Please use this identifier to cite or link to this item: http://scholarbank.nus.edu.sg/handle/10635/147675
Title: DETERMINANTS OF PERFORMANCE OF ASSET MANAGEMENT COMPANIES IN SINGAPORE
Authors: AMELIA LEE QIU-YAN
Issue Date: 2012
Citation: AMELIA LEE QIU-YAN (2012). DETERMINANTS OF PERFORMANCE OF ASSET MANAGEMENT COMPANIES IN SINGAPORE. ScholarBank@NUS Repository.
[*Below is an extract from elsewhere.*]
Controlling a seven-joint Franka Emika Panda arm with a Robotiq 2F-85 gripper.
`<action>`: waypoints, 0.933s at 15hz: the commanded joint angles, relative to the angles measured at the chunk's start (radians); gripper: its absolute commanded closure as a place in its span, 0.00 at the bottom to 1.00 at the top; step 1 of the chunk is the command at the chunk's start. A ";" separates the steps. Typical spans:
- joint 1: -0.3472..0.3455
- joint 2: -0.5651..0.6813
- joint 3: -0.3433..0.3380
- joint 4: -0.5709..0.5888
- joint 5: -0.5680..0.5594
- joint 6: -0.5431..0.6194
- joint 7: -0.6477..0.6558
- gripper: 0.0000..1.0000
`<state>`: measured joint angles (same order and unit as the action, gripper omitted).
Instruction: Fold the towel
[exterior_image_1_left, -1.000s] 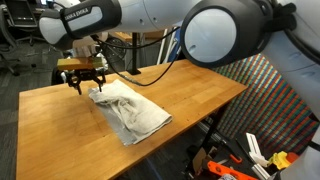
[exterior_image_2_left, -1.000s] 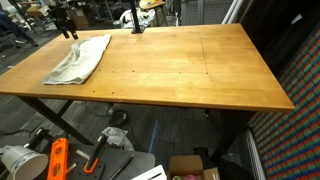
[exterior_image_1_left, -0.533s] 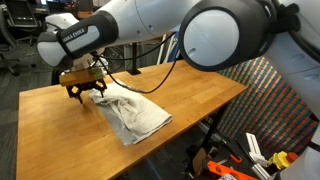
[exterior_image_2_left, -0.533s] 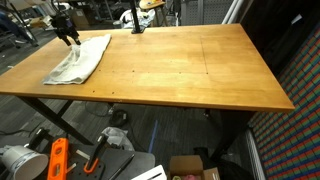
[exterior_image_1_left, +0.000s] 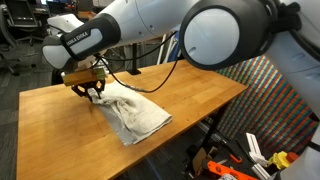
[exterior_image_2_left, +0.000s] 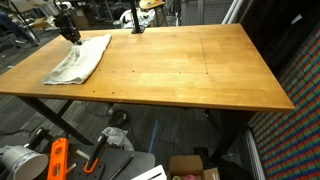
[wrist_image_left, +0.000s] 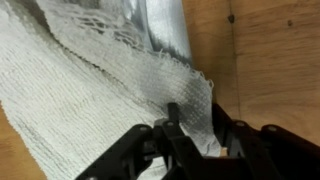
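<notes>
In an exterior view the gripper (exterior_image_1_left: 90, 90) stood at the left, low over the far corner of the towel (exterior_image_1_left: 132, 113). It was placed there, I judge, because a fold begins from a corner that can be lifted and carried across. In the wrist view the fingers (wrist_image_left: 171, 128) were drawn in on the frayed edge of the towel (wrist_image_left: 90, 90), and the cloth passed between them, so they seemed to pinch it. How firm the hold was I cannot tell. To the right, the towel lay wrinkled and mostly flat near the left end of the tabletop (exterior_image_1_left: 195, 92), with 1 side already lying double. The rest of the wood was bare, which leaves room for the fold.

Compared with 1 second earlier, the fingers, then spread wide above the corner, had come together on it. The towel (exterior_image_2_left: 78, 60) itself had not moved on the tabletop (exterior_image_2_left: 180, 70).
</notes>
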<state>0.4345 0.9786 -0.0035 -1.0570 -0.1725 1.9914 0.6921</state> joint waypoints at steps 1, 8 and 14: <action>-0.008 -0.017 -0.013 -0.004 0.000 -0.002 0.021 0.92; -0.041 0.046 -0.009 0.170 0.086 -0.172 0.180 0.95; -0.065 0.112 0.000 0.306 0.170 -0.197 0.359 0.95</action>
<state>0.3816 1.0253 -0.0129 -0.8774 -0.0425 1.8193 0.9679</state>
Abstract: The global asset management industry has experienced unprecedented growth in the past two decades, and continues to be the most consistently profitable business in the financial services industry. In Singapore, the industry grew threefold over the period of 2000 to 2010 alone. In the future, this growth is likely to continue, with the demand for professional management services being driven by both local and foreign investors alike. As the financial services sector recovers from the effects of the global financial crisis, many asset management companies are seizing the opportunity to restructure their businesses. Restructuring fundamentally requires an understanding of the determinants of performance of asset management companies, which is the objective of this study. Previous studies focused on the performance of individual mutual funds, instead of firmlevel performance. To the best of my knowledge, no study has been conducted to examine the performance of asset management companies in Singapore. To understand the critical success factors influencing the performance of asset management companies in Singapore, this study first examines the role of the asset management industry in the financial services sector, and later the key drivers of the retail and institutional arms of the asset management business. A sample of 171 observations of asset management firms in Singapore from the period of 2006 to 2010 was used for this study. Several determinants of performance were found. Asset management companies with a strong brand name, companies that sourced funds from overseas investors, companies with larger staff strength, and local asset management companies were found to perform better. In addition, while local companies tend to perform better in general, they performed worse during the global financial crisis. The implications of this study for asset management companies based in Singapore would be to think globally, but act locally. For local players, thinking globally would be to expand their client base beyond Singapore. For foreign players, this would be to hire locals to run the business and allow key decisions to be made in Singapore, thereby acting locally.